Another comment states that the regulation does not adequately address 
the legal and financial responsibility for the disposal of food as a 
result of the threat it presents. This comment suggests that an entity 
with a vested interest in the product, e.g., the owner, would bear the 
responsibility, and that failure on the part of the food product owner 
to pay storage, handling and related costs should be considered a 
violation of the FD&C Act. One comment argues that, rather than adding 
to industry's burden for food security, we should provide government 
funding to help industry institute measures to improve food security.
    (Response) Neither the FD&C Act nor the Bioterrorism Act provides 
for damages or other costs associated with administrative detention. In 
addition, the failure to pay storage, handling, and related costs is 
not a violation of the FD&C Act.
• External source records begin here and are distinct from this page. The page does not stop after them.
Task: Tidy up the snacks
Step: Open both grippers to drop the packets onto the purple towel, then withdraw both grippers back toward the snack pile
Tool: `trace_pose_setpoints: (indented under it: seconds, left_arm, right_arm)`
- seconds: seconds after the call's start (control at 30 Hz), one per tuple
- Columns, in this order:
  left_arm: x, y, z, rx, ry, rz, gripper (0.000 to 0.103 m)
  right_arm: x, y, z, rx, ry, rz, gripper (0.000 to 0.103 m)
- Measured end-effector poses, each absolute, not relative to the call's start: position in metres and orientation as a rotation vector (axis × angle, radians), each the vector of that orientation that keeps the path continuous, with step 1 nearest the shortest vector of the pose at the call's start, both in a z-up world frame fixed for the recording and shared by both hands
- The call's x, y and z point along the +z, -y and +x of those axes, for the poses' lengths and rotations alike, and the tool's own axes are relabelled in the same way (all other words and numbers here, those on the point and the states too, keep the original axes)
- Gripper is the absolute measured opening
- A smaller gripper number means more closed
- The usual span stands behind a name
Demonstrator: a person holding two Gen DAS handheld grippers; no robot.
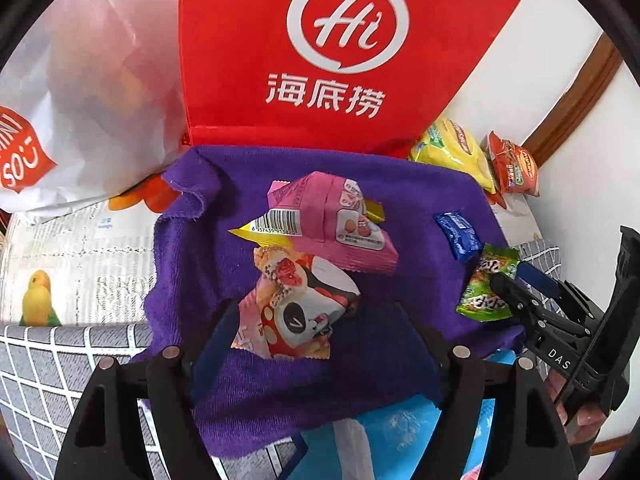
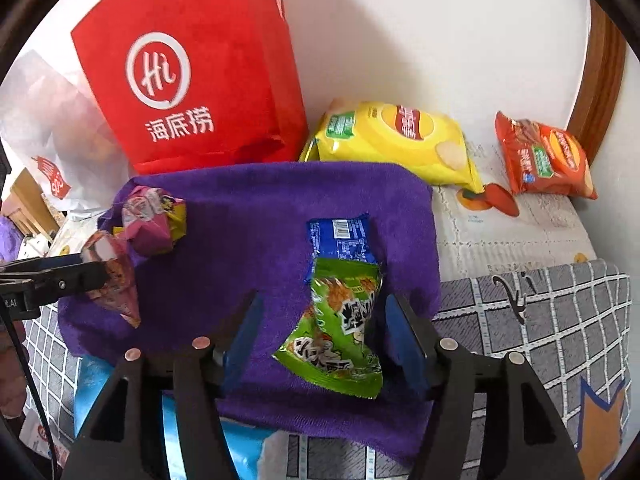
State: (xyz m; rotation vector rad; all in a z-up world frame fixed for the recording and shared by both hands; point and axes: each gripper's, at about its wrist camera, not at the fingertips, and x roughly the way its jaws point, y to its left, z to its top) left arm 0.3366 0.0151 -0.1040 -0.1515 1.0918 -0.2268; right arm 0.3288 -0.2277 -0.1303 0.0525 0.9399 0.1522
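Centrally, crinkled green foil packet between open right tool fingers, fuzzy purple towel beneath.

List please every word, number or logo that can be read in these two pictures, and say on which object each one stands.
"Hi" and "海底捞": red bag.
"DAS": right gripper body, seen from the left wrist.
"SOU", partly cut off: red patch on the white bag.
"6 937439 913820", roughly: barcode on the pink snack packet.
Too blurred to read: yellow chip bag, orange chip bag, blue packet, green packet.
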Motion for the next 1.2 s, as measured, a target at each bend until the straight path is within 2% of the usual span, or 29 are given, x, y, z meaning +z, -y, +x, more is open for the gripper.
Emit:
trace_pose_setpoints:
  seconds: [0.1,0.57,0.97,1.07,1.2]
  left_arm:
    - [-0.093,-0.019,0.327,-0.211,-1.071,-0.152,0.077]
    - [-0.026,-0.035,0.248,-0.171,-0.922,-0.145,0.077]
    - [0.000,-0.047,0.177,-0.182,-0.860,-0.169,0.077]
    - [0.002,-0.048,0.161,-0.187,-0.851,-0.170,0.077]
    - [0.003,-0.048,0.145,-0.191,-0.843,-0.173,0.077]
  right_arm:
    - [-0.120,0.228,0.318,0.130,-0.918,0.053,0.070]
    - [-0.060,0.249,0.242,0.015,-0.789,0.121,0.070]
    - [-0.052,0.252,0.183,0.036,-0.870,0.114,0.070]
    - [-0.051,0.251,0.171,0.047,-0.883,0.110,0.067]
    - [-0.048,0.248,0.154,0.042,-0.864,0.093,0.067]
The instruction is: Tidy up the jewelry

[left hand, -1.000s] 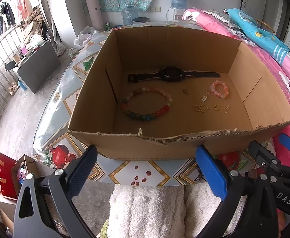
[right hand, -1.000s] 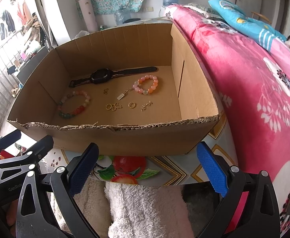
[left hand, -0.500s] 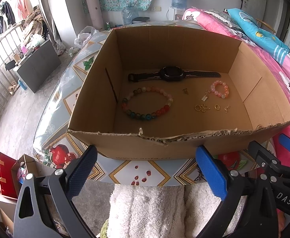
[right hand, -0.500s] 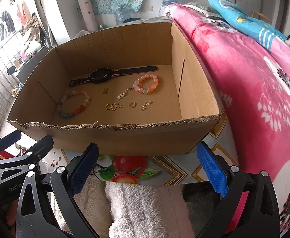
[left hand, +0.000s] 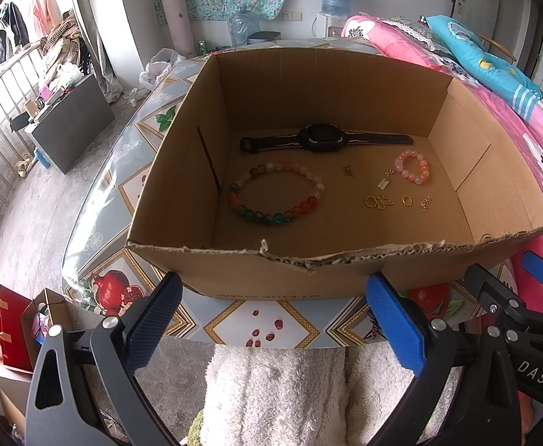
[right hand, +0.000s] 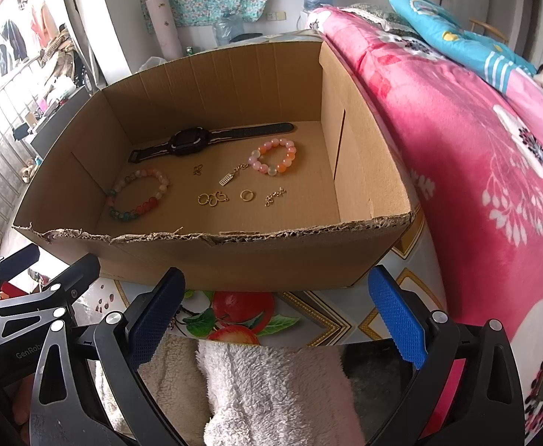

With respect to the comment that FDA 
should provide government funding to help industry institute measures 
to improve food security, that issue is beyond the scope of this 
rulemaking and would require statutory authorization and 
appropriations.
    (Comment 16) A few comments suggest that the rule should require 
that FDA determine the party actually responsible for the threat 
against the food and define their responsibility. One comment indicates 
that FDA must consider that the party responsible for the threat could 
be a third party, i.e., a party not included in the importation or 
distribution of the product. Another comment asks who will be held 
responsible in the case where a product is packaged in bulk in one 
country and repackaged in another country for export to the United 
States. One comment asks how FDA will differentiate between an actual 
threat and a hoax and if it will matter. Another comment asks what 
penalty exists for the supplier of suspect shipments. Another comment 
requests that FDA provide the owner of the food with information about 
the threat even if the credible evidence is classified information.
 
[[Page 31667]]
 
    (Response) The Bioterrorism Act allows FDA to detain articles of 
food for which the agency has credible evidence or information that the 
food presents a threat of serious adverse health consequences or death 
to humans or animals. It does not require FDA to determine who is 
responsible for the threat in order to detain the product. Whether the 
person responsible for that threat or the person responsible for 
supplying the suspect article of food may be held liable or subject to 
criminal prosecution under other statutory provisions is beyond the 
scope of this rulemaking.
    The purpose of any FDA investigation is to determine and document 
facts concerning a particular issue so that the agency can make 
informed and sound decisions. FDA cannot rule out the possibility that 
a hoax could give rise to an administrative detention and, in 
evaluating the evidence or information to determine whether it is 
credible, FDA will be mindful of the fact that hoaxes do occur.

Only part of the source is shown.